La Compass aggiorna l’offerta per il mercato italiano: accanto alla mild-hybrid e alla full electric arriva la plug-in hybrid, completando una gamma che copre tre esigenze molto diverse. Il posizionamento rimane “mainstream alto”, con dotazioni già ricche sugli allestimenti base e una logica optional semplice.

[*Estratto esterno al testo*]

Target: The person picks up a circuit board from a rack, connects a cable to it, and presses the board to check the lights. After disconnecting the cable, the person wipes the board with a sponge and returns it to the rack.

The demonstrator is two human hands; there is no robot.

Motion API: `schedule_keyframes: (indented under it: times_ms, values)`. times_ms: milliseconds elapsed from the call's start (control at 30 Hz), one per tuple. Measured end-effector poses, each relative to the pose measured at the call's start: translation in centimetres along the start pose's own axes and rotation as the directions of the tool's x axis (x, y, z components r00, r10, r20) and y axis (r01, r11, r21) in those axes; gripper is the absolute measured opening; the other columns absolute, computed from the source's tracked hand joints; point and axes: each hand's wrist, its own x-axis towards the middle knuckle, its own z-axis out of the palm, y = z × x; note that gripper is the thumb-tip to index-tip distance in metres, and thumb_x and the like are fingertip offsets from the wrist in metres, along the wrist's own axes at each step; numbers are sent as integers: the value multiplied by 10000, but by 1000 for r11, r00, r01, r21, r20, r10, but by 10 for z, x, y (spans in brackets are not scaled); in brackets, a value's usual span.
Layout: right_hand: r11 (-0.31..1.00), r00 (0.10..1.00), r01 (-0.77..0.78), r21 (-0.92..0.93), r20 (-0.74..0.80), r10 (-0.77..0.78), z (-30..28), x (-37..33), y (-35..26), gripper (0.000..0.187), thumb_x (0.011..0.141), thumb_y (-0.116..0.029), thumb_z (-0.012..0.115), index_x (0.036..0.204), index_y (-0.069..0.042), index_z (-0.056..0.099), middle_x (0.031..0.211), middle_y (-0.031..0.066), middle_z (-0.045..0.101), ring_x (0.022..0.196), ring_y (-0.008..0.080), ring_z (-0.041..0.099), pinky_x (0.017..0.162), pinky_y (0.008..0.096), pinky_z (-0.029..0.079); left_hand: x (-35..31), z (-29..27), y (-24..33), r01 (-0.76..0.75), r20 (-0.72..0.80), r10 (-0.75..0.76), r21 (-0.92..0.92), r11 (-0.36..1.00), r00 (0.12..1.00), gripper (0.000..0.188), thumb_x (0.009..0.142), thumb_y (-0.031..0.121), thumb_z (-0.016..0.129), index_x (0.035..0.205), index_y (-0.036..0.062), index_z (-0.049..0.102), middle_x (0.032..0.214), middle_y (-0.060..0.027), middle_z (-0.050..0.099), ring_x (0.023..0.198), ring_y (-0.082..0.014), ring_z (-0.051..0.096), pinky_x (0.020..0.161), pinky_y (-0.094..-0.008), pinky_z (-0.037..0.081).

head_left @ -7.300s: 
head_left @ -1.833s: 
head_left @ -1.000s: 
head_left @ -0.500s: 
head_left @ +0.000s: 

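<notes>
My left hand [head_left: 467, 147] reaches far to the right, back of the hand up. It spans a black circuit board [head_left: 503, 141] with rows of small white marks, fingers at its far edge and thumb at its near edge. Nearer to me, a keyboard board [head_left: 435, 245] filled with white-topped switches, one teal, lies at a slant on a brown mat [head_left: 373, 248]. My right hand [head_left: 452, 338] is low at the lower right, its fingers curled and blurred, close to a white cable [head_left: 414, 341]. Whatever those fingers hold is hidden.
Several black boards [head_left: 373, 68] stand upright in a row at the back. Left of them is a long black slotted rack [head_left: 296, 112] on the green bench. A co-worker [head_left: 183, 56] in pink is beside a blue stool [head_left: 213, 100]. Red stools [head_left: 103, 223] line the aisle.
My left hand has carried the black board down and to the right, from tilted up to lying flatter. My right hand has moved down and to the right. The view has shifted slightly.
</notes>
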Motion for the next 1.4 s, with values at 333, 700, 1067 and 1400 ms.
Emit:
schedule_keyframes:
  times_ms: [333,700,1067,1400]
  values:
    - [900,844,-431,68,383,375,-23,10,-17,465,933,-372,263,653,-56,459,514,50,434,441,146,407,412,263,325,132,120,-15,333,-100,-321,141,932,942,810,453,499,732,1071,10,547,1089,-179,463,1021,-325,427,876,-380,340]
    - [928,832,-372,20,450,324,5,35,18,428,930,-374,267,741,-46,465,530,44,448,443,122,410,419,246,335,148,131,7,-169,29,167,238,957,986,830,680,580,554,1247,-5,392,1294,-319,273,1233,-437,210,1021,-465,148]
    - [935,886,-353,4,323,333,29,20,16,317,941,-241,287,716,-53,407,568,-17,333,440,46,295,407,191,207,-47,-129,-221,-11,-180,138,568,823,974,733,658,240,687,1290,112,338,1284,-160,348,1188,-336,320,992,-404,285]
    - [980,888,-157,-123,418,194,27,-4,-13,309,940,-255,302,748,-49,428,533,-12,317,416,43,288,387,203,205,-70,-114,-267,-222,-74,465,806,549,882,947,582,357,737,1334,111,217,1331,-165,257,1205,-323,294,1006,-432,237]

Sotto il cofano, tre step. La e-Hybrid abbina il 1.2 turbo benzina al sistema 48V per 145 CV con cambio eDCT a 6 rapporti e trazione anteriore. La nuova e-Hybrid Plug-in sale a 225 CV con 1.6 turbo, eDCT a 7 marce e batteria da 17,9 kWh. La Full Electric eroga 213 CV e monta una batteria da 74 kWh, per 500 km WLTP dichiarati. Al momento tutte le versioni disponibili sono FWD; la BEV 4×4 da 375 CV è attesa nei prossimi mesi.
La struttura degli allestimenti resta lineare: Altitude e First Edition. Già la Altitude propone cerchi da 18″ (20″ su BEV), fari LED, sedili e volante riscaldati, quadro digitale 10,25″, infotainment con schermo da 16″, ricarica wireless e pacchetto ADAS completo. Le BEV aggiungono pre-condizionamento e caricatore di bordo da 11 kW. La First Edition alza l’asticella con LED Matrix, cerchi dedicati (18″ HEV, 19″ BEV), keyless, climatizzatore bi-zona e pacchetto ADAS/infotainment più ricco (fino alla guida assistita di livello 2).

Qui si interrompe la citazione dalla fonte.